Prompt: What lines in the data below mention the string "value"? Copy them out.

Information provided:
== Segment start ==

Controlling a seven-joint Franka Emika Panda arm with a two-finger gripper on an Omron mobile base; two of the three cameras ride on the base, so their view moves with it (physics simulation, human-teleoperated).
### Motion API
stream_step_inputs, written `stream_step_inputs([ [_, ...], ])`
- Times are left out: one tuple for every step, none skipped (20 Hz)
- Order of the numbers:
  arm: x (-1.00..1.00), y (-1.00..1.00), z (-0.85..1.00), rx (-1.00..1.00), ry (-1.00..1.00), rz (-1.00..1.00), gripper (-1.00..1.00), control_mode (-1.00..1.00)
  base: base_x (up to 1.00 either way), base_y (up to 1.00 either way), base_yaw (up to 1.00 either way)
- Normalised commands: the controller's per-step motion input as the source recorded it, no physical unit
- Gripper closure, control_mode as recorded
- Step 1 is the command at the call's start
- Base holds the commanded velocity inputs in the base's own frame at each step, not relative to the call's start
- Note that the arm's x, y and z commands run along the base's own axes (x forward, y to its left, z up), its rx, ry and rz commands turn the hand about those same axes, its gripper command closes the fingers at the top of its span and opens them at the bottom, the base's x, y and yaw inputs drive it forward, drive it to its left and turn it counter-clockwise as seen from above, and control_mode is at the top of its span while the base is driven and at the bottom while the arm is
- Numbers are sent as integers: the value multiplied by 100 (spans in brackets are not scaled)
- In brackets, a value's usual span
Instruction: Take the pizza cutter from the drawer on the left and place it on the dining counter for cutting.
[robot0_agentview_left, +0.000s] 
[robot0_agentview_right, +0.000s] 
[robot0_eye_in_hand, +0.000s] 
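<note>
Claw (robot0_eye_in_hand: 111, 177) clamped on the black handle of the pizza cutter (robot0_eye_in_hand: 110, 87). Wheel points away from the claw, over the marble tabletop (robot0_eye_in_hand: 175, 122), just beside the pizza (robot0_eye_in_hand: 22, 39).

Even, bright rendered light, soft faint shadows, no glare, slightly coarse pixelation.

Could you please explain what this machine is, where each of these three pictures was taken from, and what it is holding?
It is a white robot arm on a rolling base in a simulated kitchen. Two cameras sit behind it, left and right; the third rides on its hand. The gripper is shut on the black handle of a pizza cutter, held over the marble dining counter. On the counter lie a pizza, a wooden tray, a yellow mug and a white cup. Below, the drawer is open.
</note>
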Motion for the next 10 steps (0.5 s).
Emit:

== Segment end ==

Solution to the problem:
- Numbers are sent as integers: the value multiplied by 100 (spans in brackets are not scaled)
- In brackets, a value's usual span

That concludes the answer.